According to our findings:
- Upskilling and reskilling are highest among younger age groups and lower among older groups – which might mean that when it comes to this type of training companies might be willing to invest in younger generations.
- More young people (18-44) have pursued training in addition to what their employers have offered since the coronavirus outbreak.
- Employees between 18-24 are least satisfied with the amount of upskilling and reskilling training their employers offer.
- There is also a difference between the types of skills employees are looking to acquire. More specifically, those aged between 25-44 say that they prefer to spend time on hard skills while all other age groups prefer to spend more time on soft skills development.
With skills gaps threatening the business world, upskilling/reskilling training has become an essential stage in the employee training cycle. Today, in the middle of this once-in-a-lifetime crisis, both employers and employees have stepped up their efforts since the lockdown came with much more time in their hands.
However, while employers are looking to address missing skills to increase performance, employees are trying to use upskilling and reskilling training to grow within their company and achieve greater compensation. Although, according to companies, productivity and performance have increased due to reskilling/upskilling training, employee advancement rarely happens.

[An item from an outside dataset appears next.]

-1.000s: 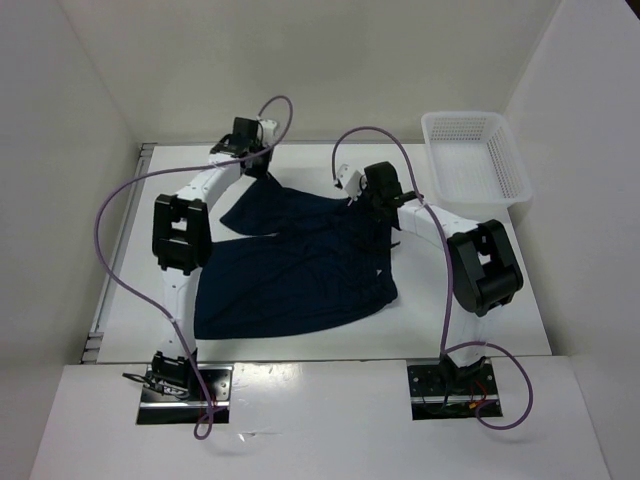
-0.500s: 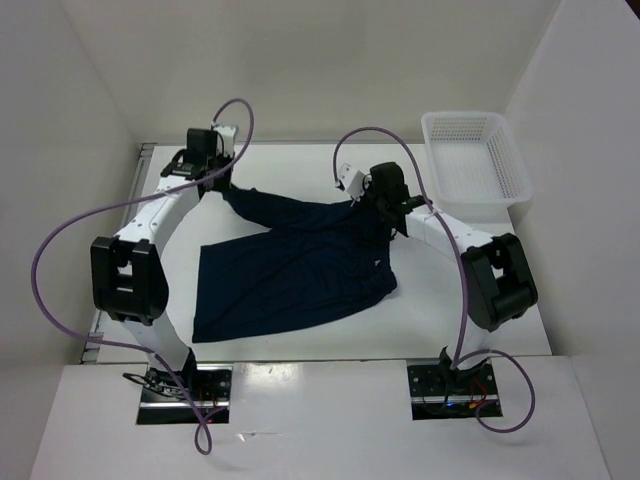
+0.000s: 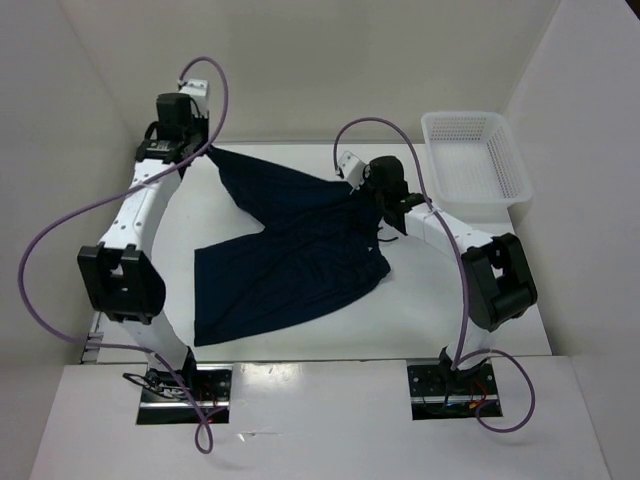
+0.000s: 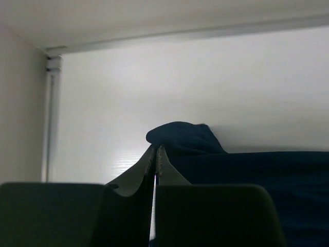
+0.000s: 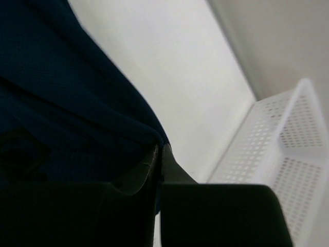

Last but not least, apart from the existing skills gaps, a gap between what employers and what employees think is also prominent. Managers believe employees lack skills that employees think they excel in, while 74% of employees say that their managers need upskilling/reskilling training. This finding suggests that it’s high time companies measured skills gaps, so they can have a complete overview of what skills they need to target.
In any case, we’ve officially entered the era of upskilling and reskilling. Employers think it can only be beneficial to business, while employees appreciate it so much that a company that offers reskilling and upskilling training will probably grab their attention.